## ACTIVITY
Across the whole listing, copy out every line that includes the string "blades".
···
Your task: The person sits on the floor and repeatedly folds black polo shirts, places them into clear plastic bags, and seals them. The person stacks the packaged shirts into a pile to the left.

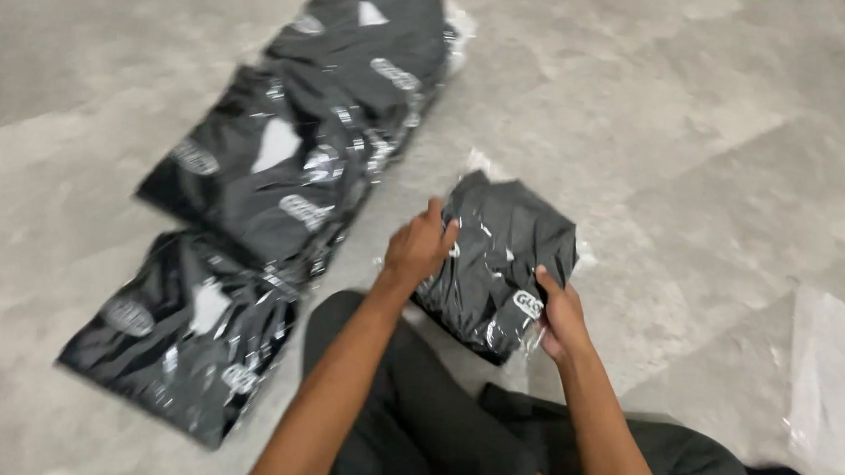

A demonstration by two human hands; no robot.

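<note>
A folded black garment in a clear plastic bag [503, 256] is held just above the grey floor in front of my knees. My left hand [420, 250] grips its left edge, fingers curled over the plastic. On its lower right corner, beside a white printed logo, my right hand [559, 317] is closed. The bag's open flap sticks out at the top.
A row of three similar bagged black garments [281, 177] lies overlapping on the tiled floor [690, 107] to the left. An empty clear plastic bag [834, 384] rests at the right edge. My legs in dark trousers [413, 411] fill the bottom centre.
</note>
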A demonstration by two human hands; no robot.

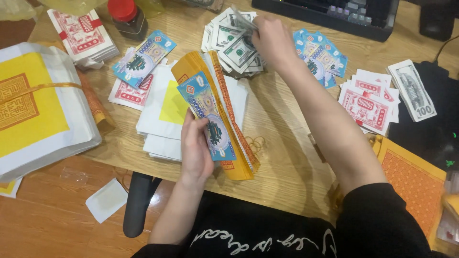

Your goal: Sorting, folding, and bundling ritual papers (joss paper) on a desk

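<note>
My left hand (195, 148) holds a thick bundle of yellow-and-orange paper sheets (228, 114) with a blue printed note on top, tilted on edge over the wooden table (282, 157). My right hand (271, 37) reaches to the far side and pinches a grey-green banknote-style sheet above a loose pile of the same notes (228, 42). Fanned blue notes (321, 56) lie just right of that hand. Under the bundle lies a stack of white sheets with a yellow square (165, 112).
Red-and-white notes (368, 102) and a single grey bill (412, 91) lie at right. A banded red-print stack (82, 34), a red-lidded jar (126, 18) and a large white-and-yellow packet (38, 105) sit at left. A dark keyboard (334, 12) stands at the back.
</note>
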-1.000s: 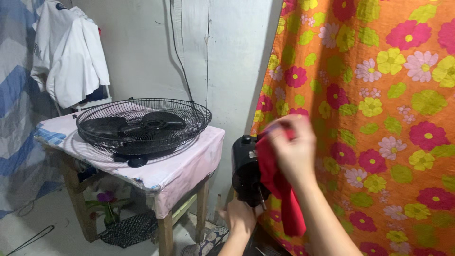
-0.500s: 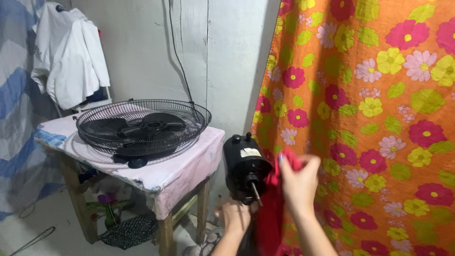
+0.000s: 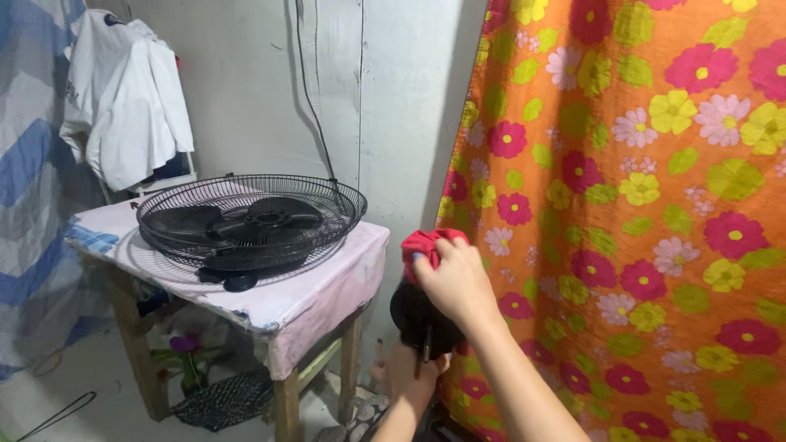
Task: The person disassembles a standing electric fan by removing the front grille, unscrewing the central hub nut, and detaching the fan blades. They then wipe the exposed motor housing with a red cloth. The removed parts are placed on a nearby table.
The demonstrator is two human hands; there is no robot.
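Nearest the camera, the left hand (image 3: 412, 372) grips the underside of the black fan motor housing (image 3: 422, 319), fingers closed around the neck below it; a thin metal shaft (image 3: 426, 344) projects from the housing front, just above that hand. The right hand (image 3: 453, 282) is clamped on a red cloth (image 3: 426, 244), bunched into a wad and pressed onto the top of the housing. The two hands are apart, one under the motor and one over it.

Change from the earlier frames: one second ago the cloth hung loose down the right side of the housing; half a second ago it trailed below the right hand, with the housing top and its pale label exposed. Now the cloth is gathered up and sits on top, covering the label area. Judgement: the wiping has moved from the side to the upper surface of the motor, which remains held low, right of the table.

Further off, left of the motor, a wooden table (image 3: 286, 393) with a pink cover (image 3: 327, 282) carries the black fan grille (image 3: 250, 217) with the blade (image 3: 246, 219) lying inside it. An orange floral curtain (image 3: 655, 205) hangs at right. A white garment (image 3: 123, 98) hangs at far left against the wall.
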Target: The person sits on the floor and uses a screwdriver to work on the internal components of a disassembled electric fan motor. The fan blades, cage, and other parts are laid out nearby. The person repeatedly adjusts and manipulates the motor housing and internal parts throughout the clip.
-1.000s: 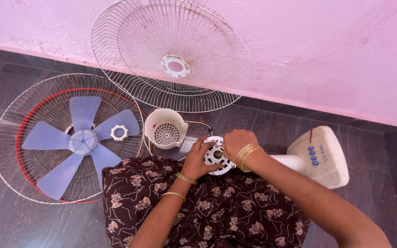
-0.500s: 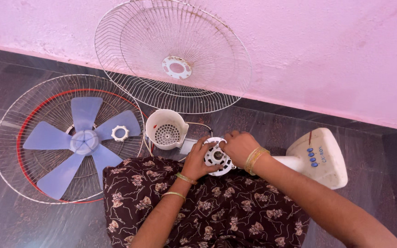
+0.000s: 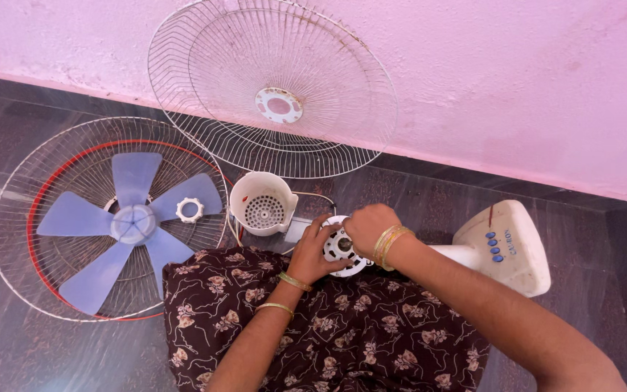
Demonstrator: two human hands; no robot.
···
## TASK OUTPUT
Task: The person disassembles a standing electric fan by removing the front grille, unscrewing the central hub nut, and detaching the fan blades. They then wipe the exposed motor housing with a red cloth. The removed parts are placed on a nearby table.
Target: The person sits on the floor and uses a screwdriver to work on the internal components of a disassembled electric fan motor. The fan blades, cage, and other parts are laid out nearby. The person repeatedly adjusts and manipulates the motor housing and internal parts throughout the clip.

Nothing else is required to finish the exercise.